We received many correct solutions describing each of the transformations. Well done Rahel from Dartford Grammar School for Boys, Harry from Culford, Dominic, Ellie, Finn and Max from Brenchley andMatfield Primary School, Jannis from Long Bay, Ben from the Perse School and Emilio from St Peter's College.

However, the second part caught almost everyone out: since it looked like the first four transformations were "undone" by their inverses, most people thought that the string of transformations returned the original shape back to where it started.

Only Emilio managed to work out that this was not the case:

From the first figure, it can be seen that $S$ rotates the figure $90^\circ$ clockwise round (0,0).

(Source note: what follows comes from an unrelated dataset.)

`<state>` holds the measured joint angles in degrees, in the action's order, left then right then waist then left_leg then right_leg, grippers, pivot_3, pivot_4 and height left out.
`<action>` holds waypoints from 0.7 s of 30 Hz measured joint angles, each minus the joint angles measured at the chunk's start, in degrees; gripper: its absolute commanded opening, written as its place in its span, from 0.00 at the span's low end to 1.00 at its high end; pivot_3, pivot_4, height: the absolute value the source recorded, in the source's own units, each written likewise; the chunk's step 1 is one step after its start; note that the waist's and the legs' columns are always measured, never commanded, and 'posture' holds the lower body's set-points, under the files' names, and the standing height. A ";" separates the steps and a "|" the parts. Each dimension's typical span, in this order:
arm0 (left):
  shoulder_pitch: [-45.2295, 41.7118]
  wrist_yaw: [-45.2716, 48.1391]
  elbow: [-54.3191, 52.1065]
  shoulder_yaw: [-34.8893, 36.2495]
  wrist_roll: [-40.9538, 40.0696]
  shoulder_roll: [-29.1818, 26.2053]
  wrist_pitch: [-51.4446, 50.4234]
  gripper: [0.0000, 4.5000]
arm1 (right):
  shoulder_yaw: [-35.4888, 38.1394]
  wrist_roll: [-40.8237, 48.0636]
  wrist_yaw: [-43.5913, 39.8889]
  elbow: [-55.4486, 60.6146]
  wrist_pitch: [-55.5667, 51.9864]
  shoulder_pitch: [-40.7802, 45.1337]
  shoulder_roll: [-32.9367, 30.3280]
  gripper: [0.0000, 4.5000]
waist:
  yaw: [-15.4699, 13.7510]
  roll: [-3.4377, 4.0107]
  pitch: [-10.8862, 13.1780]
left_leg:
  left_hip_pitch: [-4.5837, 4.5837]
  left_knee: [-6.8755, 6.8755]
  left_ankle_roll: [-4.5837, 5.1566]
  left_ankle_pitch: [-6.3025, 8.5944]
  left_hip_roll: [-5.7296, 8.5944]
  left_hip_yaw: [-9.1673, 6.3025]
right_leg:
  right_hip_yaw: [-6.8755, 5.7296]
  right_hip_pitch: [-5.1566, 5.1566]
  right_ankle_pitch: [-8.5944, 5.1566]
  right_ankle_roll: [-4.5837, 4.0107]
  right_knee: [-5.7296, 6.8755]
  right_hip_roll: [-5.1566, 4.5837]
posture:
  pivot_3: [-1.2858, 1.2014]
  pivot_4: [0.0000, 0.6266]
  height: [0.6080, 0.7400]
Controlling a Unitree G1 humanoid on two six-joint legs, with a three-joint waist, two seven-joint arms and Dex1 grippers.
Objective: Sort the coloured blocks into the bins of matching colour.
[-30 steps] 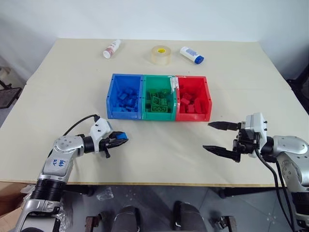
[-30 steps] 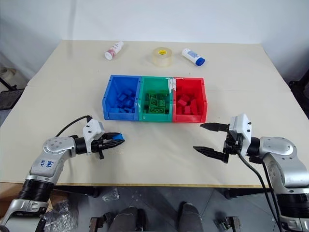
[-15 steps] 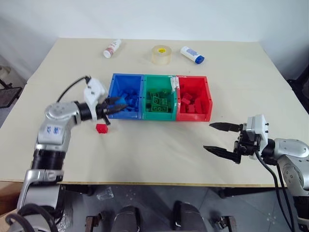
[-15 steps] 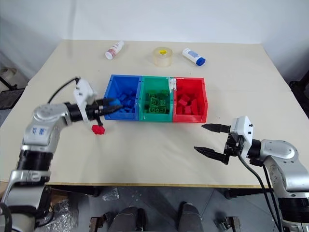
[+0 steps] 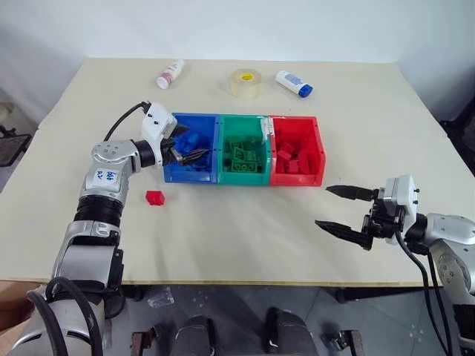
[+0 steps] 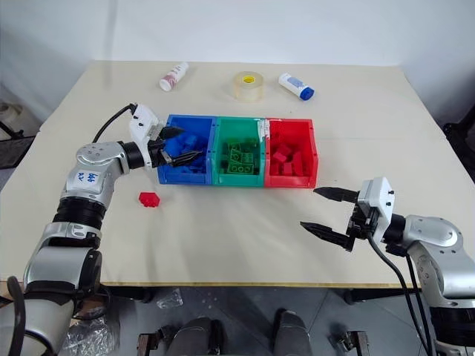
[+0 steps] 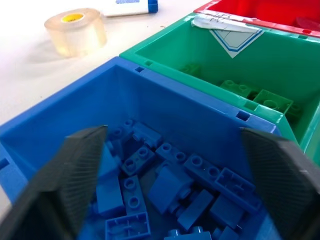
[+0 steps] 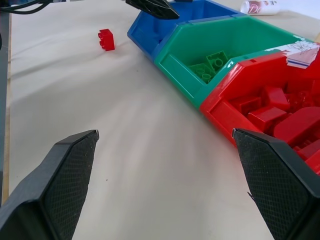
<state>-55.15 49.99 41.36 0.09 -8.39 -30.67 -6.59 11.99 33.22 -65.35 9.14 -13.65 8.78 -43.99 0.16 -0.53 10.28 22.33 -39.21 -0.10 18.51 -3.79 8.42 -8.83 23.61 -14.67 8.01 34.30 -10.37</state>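
Hovering over the blue bin [image 5: 191,148], the left tool [image 5: 186,145] has its fingers spread wide and empty, above the pile of blue blocks [image 7: 165,185] inside. One red block [image 5: 155,197] lies loose on the worktop [image 5: 245,222], near the blue bin's front corner and apart from it. The green bin [image 5: 243,150] holds green blocks [image 5: 245,157]; the red bin [image 5: 297,151] holds red blocks [image 5: 293,157]. The right tool [image 5: 345,211] hangs wide and empty over bare worktop, well apart from the bins
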 measured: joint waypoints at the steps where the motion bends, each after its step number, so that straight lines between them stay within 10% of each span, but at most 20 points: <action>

The second figure shows $S^{-1}$ then $R$.
Because $S$ = $90^\circ$ clockwise, $S^{-1}$ must equal $90^\circ$ anticlockwise.
$S^{-1}R$ rotates the figure $90^\circ$ anticlockwise and then reflects it vertically.
Therefore $R$ reflects the figure in the vertical axis.

The third figure has $R$ then $T$.
The final figure finishes one square right after performing $R$.
Therefore $T$ must translate the figure one square right.

By doing $R$ to the original figure (fourth example), the shape ends up the same as the final product of $R$ and $I$.
Therefore $I$ does nothing.

To solve the final part, we need to work through each stage individually. $R$ reflects the figure vertically.
$S$ rotates it 90 degrees clockwise.

This leaves the figure like this: $T$ translates the figure 1 right: $I$ will do nothing.
$R^{-1}$ reflects the figure again because inverse reflections are the same as the original reflection. $S^{-1}$rotates the figure $90^\circ$ anticlockwise: $T^{-1}$ will translate the figure left one square. $I$ does nothing, so $I^{-1}$ will do nothing.

Therefore a rotation of $180^\circ$ round (-0.5, -0.5) will have the same result as $R S T I R^{-1}S^{-1}T^{-1}I^{-1}$ Well done Emilio.

Editor's note:

$R S T I I^{-1}T^{-1}S^{-1}R^{-1}$ would leave the original shape unchanged since the inverse transformations would be applied in the reverse order, "undoing'' the last transformation first (and the first one last).

(If I put on my t-shirt and then put on my jumper, I "undo'' this by taking my jumper off first and then my t-shirt.)